**WHAT YOU HAVE TO DO**
Copy out again, unchanged, the listing below from the line that has "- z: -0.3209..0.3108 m" through the line that has "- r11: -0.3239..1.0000".

[[ GIVEN MATERIAL, beginning ]]

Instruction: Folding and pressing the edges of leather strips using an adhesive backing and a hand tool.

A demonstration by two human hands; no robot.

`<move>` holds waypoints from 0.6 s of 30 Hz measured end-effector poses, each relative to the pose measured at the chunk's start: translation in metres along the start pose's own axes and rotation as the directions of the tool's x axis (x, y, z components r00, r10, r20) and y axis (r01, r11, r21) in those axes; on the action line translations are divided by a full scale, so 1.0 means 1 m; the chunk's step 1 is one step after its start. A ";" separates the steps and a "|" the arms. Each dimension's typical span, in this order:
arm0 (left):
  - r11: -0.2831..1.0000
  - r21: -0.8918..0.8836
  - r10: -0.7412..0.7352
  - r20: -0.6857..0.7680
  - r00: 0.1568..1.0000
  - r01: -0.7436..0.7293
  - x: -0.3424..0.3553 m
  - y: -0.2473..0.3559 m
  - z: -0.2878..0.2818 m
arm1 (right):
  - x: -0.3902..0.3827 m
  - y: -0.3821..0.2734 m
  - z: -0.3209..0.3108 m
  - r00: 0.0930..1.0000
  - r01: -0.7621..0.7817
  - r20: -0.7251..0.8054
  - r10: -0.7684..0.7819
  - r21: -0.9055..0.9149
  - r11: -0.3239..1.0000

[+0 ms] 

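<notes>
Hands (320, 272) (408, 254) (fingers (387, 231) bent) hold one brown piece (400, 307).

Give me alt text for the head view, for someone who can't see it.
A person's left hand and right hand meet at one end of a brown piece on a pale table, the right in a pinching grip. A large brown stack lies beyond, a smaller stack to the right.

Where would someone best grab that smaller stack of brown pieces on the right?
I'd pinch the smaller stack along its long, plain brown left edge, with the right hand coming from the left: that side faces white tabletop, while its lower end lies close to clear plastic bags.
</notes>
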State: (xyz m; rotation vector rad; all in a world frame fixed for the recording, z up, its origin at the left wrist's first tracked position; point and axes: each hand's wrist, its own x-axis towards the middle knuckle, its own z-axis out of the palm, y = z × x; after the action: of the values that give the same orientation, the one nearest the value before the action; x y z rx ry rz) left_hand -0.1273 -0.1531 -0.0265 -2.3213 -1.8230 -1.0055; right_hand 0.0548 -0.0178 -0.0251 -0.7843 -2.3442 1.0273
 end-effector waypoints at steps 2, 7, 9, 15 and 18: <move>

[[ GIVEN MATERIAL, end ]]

**SOLVED EXERCISE**
  - z: -0.3209..0.3108 m
  - r00: 0.0930..1.0000
  - r01: -0.7621..0.7817
  - r20: -0.7251..0.8054
  - r10: -0.7684..0.7819
  - r21: -0.9055..0.9149
  - r11: -0.3239..1.0000

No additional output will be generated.